On 60 Minutes on Sunday, Opposition leader Tony Abbott was questioned on his position on homosexuality, with the following response:
LIZ HAYES: Homosexuality? How do you feel about that?
TONY ABBOTT: I’d probably I feel a bit threatened…
LIZ HAYES: I’m not asking if it’s a personal choice of yours.
TONY ABBOTT: ..as so many people.
LIZ HAYES: When you say ‘threatened’?
TONY ABBOTT: Again, Liz, look, it’s a fact of life and I try to treat people as people and not put them in pigeonholes.
It was a strange choice of words. It’s not clear whether he went further into what he meant, whether he was threatened by gay issues as the alternative leader of the country given his well-known views or whether this was simply a “backs against the walls, fellas” response to homosexuality in general from the Mad Monk.
He was asked about those comments on Lateline last night:
LEIGH SALES: On the 60 Minutes program last night Liz Hayes asked you how you felt about homosexuality and you said you’d probably feel a bit threatened, as so many people do. What did you mean?
TONY ABBOTT: Well, it was a spontaneous answer, but the truth is I try to take people as I find them. I’ve always tried to be that way and I hope as I get older I become better at it.

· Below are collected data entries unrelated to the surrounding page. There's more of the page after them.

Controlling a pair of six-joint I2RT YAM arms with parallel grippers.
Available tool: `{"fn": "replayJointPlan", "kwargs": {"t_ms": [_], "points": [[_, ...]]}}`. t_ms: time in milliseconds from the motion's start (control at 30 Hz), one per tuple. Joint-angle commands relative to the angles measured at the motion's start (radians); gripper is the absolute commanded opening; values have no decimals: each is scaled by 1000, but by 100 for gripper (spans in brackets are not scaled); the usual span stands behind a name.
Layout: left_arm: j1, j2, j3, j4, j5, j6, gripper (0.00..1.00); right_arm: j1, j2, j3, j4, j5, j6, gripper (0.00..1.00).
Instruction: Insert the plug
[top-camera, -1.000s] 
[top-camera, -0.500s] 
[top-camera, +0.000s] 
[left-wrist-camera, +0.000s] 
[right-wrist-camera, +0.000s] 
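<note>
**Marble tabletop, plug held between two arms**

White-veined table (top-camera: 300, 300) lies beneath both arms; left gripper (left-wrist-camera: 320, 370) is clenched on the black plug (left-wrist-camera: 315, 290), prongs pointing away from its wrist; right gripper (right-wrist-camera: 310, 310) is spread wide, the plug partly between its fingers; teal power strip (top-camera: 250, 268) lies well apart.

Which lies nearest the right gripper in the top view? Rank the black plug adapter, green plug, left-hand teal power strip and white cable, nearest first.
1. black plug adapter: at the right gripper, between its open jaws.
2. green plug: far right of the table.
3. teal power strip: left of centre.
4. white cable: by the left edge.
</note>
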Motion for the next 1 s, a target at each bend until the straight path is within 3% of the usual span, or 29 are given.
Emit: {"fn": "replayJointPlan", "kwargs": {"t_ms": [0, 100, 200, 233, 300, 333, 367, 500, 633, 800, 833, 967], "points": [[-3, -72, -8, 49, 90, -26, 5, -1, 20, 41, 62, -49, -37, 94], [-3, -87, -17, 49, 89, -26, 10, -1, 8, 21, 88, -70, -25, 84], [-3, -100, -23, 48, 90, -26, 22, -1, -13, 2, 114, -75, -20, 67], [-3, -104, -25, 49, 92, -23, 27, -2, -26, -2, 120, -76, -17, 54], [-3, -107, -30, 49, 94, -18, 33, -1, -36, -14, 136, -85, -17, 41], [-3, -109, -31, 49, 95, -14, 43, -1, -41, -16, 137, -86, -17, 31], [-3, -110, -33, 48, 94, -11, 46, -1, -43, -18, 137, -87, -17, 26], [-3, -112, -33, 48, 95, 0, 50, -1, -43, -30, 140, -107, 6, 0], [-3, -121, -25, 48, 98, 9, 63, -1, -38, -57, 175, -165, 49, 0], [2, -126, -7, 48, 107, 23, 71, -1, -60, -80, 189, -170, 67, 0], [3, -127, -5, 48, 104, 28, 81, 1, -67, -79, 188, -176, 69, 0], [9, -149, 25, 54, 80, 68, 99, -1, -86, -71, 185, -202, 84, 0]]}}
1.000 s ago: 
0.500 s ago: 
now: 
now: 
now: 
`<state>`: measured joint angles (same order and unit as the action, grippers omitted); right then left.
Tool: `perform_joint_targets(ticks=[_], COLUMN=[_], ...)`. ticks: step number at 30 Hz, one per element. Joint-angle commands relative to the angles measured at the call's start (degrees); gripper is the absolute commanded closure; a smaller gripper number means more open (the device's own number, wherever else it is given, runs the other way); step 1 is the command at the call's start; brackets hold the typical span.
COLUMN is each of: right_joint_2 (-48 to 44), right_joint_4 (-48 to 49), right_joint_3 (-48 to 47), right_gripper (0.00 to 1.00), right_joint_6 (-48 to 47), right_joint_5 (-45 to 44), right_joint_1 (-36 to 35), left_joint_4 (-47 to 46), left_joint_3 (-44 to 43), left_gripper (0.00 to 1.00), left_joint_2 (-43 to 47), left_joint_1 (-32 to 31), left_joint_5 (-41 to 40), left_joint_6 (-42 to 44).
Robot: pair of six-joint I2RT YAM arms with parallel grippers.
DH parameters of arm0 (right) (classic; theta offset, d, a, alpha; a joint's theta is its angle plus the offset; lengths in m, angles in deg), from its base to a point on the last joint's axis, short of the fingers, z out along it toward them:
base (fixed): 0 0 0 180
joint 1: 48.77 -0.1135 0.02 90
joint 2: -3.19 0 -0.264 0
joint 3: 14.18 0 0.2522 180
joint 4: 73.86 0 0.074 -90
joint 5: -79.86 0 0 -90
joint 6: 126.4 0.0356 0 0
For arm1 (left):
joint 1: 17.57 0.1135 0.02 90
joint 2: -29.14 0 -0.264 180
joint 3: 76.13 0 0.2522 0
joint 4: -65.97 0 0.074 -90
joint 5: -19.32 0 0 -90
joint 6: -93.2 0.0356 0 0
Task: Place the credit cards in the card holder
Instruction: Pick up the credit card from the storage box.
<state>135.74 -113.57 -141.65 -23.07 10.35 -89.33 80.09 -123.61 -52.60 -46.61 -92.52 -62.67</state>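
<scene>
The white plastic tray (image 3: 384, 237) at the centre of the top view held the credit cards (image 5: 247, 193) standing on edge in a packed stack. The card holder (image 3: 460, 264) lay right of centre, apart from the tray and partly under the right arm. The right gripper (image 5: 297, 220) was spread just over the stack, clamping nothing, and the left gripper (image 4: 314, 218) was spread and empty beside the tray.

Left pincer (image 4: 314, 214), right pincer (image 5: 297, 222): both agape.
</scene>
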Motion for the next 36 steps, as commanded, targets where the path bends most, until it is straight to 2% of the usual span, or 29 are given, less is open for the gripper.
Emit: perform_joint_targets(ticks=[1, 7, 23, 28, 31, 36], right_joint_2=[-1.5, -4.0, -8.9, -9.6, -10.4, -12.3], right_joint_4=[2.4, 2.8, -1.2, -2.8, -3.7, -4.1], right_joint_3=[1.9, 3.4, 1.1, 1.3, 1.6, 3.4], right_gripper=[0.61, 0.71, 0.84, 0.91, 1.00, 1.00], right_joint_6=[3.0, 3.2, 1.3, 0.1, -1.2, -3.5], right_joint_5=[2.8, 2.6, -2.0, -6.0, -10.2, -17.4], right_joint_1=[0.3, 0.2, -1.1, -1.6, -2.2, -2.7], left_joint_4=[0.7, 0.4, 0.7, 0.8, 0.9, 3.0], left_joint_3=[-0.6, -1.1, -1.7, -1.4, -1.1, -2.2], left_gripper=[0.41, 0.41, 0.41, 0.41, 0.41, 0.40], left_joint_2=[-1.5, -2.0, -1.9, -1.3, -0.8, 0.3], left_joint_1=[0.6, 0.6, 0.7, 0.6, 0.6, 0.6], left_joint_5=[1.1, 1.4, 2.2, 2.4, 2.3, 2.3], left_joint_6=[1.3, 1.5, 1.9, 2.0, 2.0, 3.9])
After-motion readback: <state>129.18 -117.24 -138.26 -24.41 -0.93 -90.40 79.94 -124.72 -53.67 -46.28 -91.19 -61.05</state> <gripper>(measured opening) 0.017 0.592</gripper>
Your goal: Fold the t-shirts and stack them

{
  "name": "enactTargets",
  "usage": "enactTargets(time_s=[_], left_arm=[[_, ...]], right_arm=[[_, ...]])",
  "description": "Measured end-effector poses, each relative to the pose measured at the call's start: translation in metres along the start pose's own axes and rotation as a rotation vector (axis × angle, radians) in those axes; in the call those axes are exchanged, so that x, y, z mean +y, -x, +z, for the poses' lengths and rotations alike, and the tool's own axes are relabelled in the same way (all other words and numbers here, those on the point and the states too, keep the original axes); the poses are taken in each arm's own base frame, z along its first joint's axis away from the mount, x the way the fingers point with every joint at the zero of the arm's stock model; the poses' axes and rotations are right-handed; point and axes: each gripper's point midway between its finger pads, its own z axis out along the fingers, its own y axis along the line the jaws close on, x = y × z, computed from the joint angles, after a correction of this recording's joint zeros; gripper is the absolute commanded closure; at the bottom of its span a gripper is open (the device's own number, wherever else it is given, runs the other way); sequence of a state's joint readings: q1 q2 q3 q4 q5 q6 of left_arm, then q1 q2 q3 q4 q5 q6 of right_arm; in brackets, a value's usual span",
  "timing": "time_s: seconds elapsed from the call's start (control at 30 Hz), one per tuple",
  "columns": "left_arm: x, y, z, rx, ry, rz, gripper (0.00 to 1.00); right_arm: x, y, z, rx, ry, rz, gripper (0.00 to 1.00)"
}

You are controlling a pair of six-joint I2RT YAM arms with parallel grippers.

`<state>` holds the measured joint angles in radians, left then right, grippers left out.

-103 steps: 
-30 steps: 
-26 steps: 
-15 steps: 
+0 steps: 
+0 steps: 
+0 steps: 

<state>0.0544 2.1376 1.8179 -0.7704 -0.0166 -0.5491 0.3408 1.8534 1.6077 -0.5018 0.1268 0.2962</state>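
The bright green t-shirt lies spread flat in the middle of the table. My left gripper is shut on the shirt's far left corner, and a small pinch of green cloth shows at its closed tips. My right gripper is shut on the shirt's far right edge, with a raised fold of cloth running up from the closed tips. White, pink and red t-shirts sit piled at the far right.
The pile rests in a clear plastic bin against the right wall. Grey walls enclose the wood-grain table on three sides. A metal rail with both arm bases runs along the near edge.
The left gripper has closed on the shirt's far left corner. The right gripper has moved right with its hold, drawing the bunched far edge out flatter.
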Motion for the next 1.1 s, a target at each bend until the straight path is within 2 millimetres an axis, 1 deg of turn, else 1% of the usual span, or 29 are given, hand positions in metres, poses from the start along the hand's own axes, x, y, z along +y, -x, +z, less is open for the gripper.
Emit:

LEIGH SALES: But, I just – I didn’t understand when I was watching the program what the word “threatened” meant, though. Were you making a joke that you feel threatened that men hit onto you, or that you feel that traditional families are threatened? What was “threatened” referring to?
TONY ABBOTT: Well, there is no doubt that it challenges, if you like, orthodox notions of the right order of things, but as I also said on the program, it happens, it’s a fact of life and we have to treat people as we find them.
“Orthodox notions of the right order of things”? Being gay isn’t like getting an ear piercing or a tattoo that your parents disapprove of, Tony.
He seems to now be backpedalling and his wording has become increasingly confusing and obfuscating but it still seems he is at least unsettled by homosexuality.
There’s that old trope that straight men feel threatened by gay guys as though by even being in the same room as a gay guy, we will obviously want to sleep with you, or try to convert you. It’s one of those annoyingly schoolboy homophobic responses one generally encounters when they first come out.
Or there’s Andrew Bolt’s back-handed defense that somehow wearing speedos perpetuating the stereotype of a “predatory gay with foolish and irresponsible displays like those so often seen in the Sydney Gay and Lesbian Mardi Gras” will somehow emasculate all straight men. But gay men are okay, so long as they make music he likes.
Tony, we don’t find you appealling and we certainly don’t want to convert you. And the speedos thing? You started it.
And trust me, that sort of frightening imagery is probably doing more to convert homosexual men to the straight and narrow than you could ever dream of.